## Work to be completed
Skip the pictures and copy all the data that follows exactly.

## Supplied information
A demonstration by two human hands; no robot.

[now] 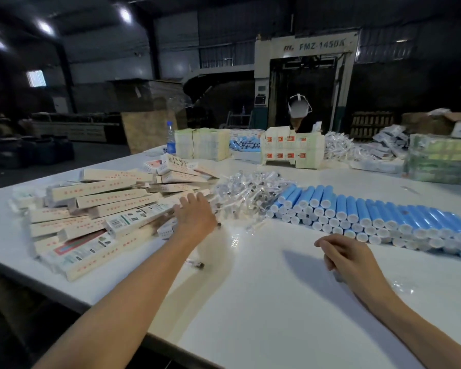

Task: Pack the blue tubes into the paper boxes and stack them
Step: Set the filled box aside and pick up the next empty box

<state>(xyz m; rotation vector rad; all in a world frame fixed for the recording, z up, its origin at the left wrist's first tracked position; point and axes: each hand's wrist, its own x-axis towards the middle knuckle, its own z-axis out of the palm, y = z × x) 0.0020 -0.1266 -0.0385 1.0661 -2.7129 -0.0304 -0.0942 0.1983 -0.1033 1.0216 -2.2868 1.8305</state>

## Solution
A demonstration by two human hands; no robot.

[now] 

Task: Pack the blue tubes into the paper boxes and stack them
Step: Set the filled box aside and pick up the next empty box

<state>(xyz m; rotation vector rad; all in a world frame fixed for the recording, z up, its origin at the left wrist's first tracked position; point and axes: each hand's wrist, its own x-axis towards the middle knuckle, its own z-axis out of the palm, y = z × x) 0.0020 -0.1266 -0.0385 1.0661 -2.7129 -0.0304 -0.0942 0.1983 -0.1033 1.0216 -2.2868 1.8305</state>

There is no more to the output, and the exercise is done.